Another challenge relates to the creation of new rules. Traditionally the development of policy in the international community has taken place incrementally at a slow pace as measures are thoroughly examined and discussed until consensus is reached. Consensus of course is still an essential ingredient in our approach, but we will find ourselves faced with a need to achieve it more quickly than ever before as we are able to successfully keep up with the rapidly changing technology while protecting our citizens and fostering a healthy climate for the traffic of information and commerce into the next millennium
The third challenge that I will discuss arises from the costs associated with law enforcement in this new global electronic environment. Many of the obvious costs in detecting and investigating transnational crime are currently borne by national governments and agencies. The governments' challenge, one which we share with industries and the private sector, is that of creating rules and practices which address all of the challenges that I have mentioned, but which also minimize the cost that governments must bear and maximize the degree of crime control that we can hope to achieve with our limited resources.
There are further cost factors to be considered. Many of the options open to us, such as requiring service providers to use particular types of technology or retain data for extended periods of time, offer effective law enforcement but at significant cost.
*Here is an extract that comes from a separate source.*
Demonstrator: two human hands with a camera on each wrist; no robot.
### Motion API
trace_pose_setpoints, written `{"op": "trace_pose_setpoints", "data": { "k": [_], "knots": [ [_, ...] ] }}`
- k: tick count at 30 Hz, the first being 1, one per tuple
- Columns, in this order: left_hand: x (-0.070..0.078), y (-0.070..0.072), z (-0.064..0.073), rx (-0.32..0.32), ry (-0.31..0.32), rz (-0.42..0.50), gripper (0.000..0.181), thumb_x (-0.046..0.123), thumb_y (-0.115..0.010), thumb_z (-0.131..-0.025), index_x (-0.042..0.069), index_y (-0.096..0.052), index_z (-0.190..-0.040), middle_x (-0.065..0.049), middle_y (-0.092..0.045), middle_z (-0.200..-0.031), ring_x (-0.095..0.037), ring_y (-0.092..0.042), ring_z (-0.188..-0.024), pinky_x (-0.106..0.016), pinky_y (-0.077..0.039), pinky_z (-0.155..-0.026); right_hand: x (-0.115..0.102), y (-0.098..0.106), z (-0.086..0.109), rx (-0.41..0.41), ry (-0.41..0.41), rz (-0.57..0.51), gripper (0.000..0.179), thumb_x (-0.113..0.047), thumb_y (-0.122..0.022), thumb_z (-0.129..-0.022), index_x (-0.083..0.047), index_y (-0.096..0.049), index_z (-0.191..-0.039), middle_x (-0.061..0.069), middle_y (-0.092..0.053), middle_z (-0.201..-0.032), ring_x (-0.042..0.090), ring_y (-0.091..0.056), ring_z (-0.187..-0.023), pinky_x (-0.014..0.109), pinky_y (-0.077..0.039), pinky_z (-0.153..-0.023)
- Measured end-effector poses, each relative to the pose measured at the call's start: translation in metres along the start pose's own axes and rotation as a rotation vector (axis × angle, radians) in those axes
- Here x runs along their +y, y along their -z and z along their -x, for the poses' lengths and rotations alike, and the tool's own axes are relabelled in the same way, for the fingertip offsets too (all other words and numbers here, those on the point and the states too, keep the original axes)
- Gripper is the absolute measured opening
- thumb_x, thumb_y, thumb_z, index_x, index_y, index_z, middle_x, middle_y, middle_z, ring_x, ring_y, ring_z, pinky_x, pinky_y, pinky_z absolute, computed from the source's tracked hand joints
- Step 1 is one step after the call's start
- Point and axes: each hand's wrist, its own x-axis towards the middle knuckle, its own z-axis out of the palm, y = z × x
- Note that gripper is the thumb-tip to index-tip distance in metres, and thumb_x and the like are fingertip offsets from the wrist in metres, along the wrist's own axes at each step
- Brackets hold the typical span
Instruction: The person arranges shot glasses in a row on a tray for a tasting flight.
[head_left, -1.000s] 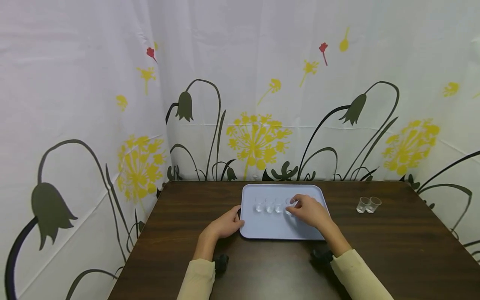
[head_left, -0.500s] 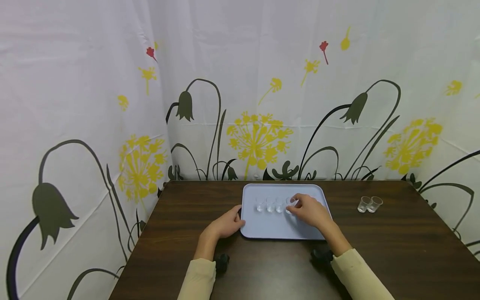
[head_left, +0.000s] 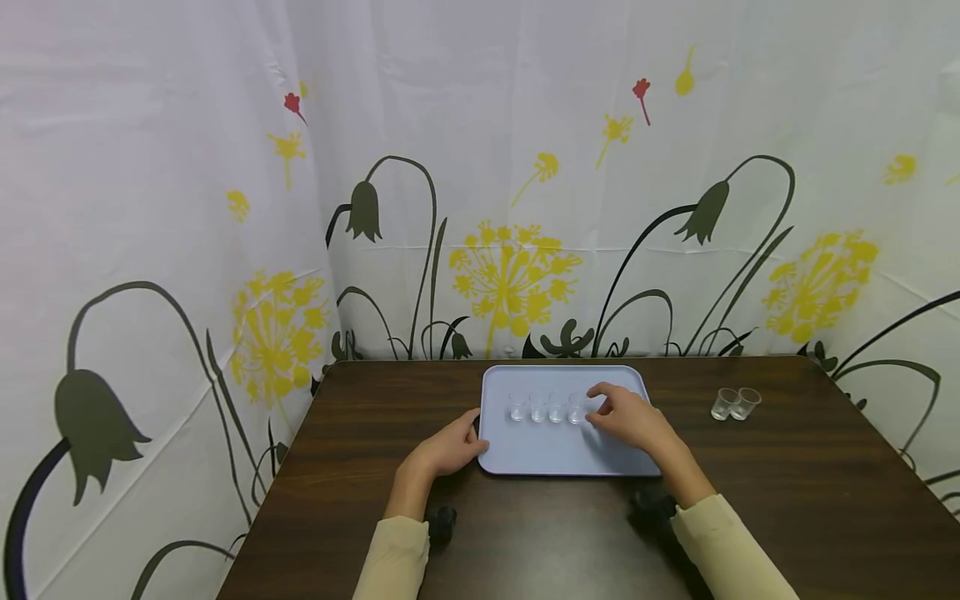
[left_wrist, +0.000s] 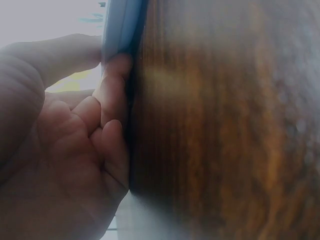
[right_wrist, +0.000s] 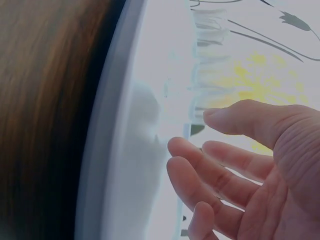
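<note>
A pale blue tray (head_left: 525, 457) lies on the dark wooden table with a row of several small clear shot glasses (head_left: 557, 412) standing across it. My left hand (head_left: 450, 446) grips the tray's left edge; in the left wrist view, thumb on top and fingertips under the tray rim (left_wrist: 122, 30). Over the tray's right side, my right hand (head_left: 632, 417) is just right of the rightmost shot glass (head_left: 576, 413), holding nothing. In the right wrist view, the right hand (right_wrist: 235, 175) has its thumb and fingers spread apart beside the glasses.
Two more clear shot glasses (head_left: 735, 403) stand side by side on the table (head_left: 780, 483), to the right of the tray. A white curtain (head_left: 480, 100) with flower prints hangs behind the table's far edge and along its left side.
My right hand has let go of the rightmost shot glass on the tray and drawn slightly right of it. The left hand has kept its grip on the tray's edge.
</note>
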Motion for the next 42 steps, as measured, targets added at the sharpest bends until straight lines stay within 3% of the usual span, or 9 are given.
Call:
{"op": "trace_pose_setpoints", "data": {
  "k": [2,8,16,18,20,25,30,32,42],
  "knots": [
    [0.011,0.001,0.006,0.008,0.022,0.011,0.068,0.013,-0.066,-0.103,-0.008,-0.036,-0.16,-0.002,-0.053,-0.077,-0.016,-0.047,-0.065,-0.028,-0.038,-0.061,0.003,0.002,0.003,0.003,-0.011,0.007,0.044,-0.032,-0.075,-0.098,-0.013,-0.068,-0.137,0.006,-0.08,-0.107,0.017,-0.071,-0.086,0.04,-0.052,-0.07],
    [0.015,0.0,0.008,0.019,0.055,-0.016,0.065,0.013,-0.065,-0.104,-0.005,-0.038,-0.161,-0.001,-0.053,-0.077,-0.015,-0.047,-0.067,-0.027,-0.037,-0.063,0.012,0.014,0.015,0.019,-0.037,0.018,0.043,-0.037,-0.072,-0.101,-0.012,-0.068,-0.137,0.009,-0.08,-0.111,0.02,-0.073,-0.089,0.042,-0.053,-0.069],
    [-0.003,0.002,0.001,0.003,-0.024,-0.016,0.063,0.019,-0.061,-0.106,-0.009,-0.038,-0.158,0.0,-0.054,-0.077,-0.014,-0.048,-0.066,-0.028,-0.039,-0.062,0.03,0.04,0.029,0.074,-0.04,0.002,0.047,-0.037,-0.069,-0.104,-0.006,-0.066,-0.139,0.019,-0.077,-0.115,0.025,-0.073,-0.089,0.043,-0.055,-0.07],
    [-0.002,0.0,0.002,0.003,-0.018,-0.012,0.063,0.019,-0.062,-0.106,-0.008,-0.038,-0.158,0.0,-0.053,-0.077,-0.014,-0.047,-0.066,-0.028,-0.038,-0.062,0.038,0.045,0.031,0.094,-0.031,-0.002,0.048,-0.037,-0.068,-0.104,-0.005,-0.066,-0.139,0.019,-0.077,-0.116,0.026,-0.074,-0.092,0.043,-0.056,-0.072],
    [0.012,0.001,0.007,0.003,0.035,0.011,0.066,0.013,-0.067,-0.102,-0.009,-0.039,-0.158,-0.002,-0.053,-0.077,-0.015,-0.048,-0.066,-0.028,-0.038,-0.063,0.047,0.049,0.033,0.102,-0.02,-0.015,0.047,-0.036,-0.068,-0.104,-0.003,-0.066,-0.137,0.019,-0.078,-0.117,0.028,-0.075,-0.095,0.046,-0.057,-0.074],
    [0.013,0.001,0.006,0.0,0.06,0.009,0.069,0.014,-0.069,-0.101,-0.007,-0.038,-0.159,-0.001,-0.053,-0.077,-0.015,-0.048,-0.067,-0.028,-0.039,-0.064,0.063,0.062,0.036,0.103,-0.031,-0.055,0.044,-0.033,-0.067,-0.106,-0.001,-0.066,-0.136,0.02,-0.079,-0.113,0.028,-0.076,-0.094,0.046,-0.058,-0.074],
    [0.01,0.005,0.007,-0.007,0.007,0.007,0.071,0.017,-0.068,-0.101,-0.011,-0.036,-0.158,0.0,-0.054,-0.077,-0.014,-0.049,-0.067,-0.027,-0.04,-0.062,0.079,0.073,0.038,0.135,-0.089,-0.029,0.051,-0.04,-0.064,-0.107,-0.003,-0.062,-0.141,0.021,-0.076,-0.118,0.03,-0.074,-0.095,0.05,-0.054,-0.074],
    [-0.003,0.003,0.001,-0.006,-0.029,-0.02,0.071,0.021,-0.066,-0.104,-0.012,-0.035,-0.158,0.0,-0.054,-0.078,-0.014,-0.049,-0.067,-0.028,-0.04,-0.061,0.085,0.076,0.038,0.149,-0.122,-0.009,0.054,-0.044,-0.062,-0.107,-0.005,-0.06,-0.144,0.023,-0.074,-0.123,0.034,-0.073,-0.1,0.055,-0.052,-0.076],
    [0.018,0.001,0.01,0.004,0.034,-0.015,0.068,0.012,-0.066,-0.102,-0.01,-0.036,-0.159,-0.001,-0.053,-0.077,-0.014,-0.046,-0.067,-0.027,-0.037,-0.064,0.107,0.085,0.044,0.23,-0.237,0.008,0.068,-0.054,-0.055,-0.107,-0.008,-0.047,-0.156,0.026,-0.067,-0.132,0.048,-0.067,-0.11,0.061,-0.048,-0.076]
  ]
}}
Until relatively recently, cost implications would have been purely domestic policy questions, but in the present era of globalization it has become one of international trade as well.
We must establish rules and practices to fight transnational crime that are economically fair and maintain a level playing field for communication industries that now operate already in a very competitive global milieu. Imposing undue burdens on certain industries may well result in their relocating outside of our country and by so doing they will create safe havens for criminals who wish to abuse new communication and information networks.
We have undertaken a dialogue here in Canada with the private sector and we find it very willing to co-operate in preventing criminal abuse.
We are engaged, we are committed and we welcome the opportunity that this motion has brought to have this matter brought before the House Standing Committee on Justice and Human Rights, of which I am a member.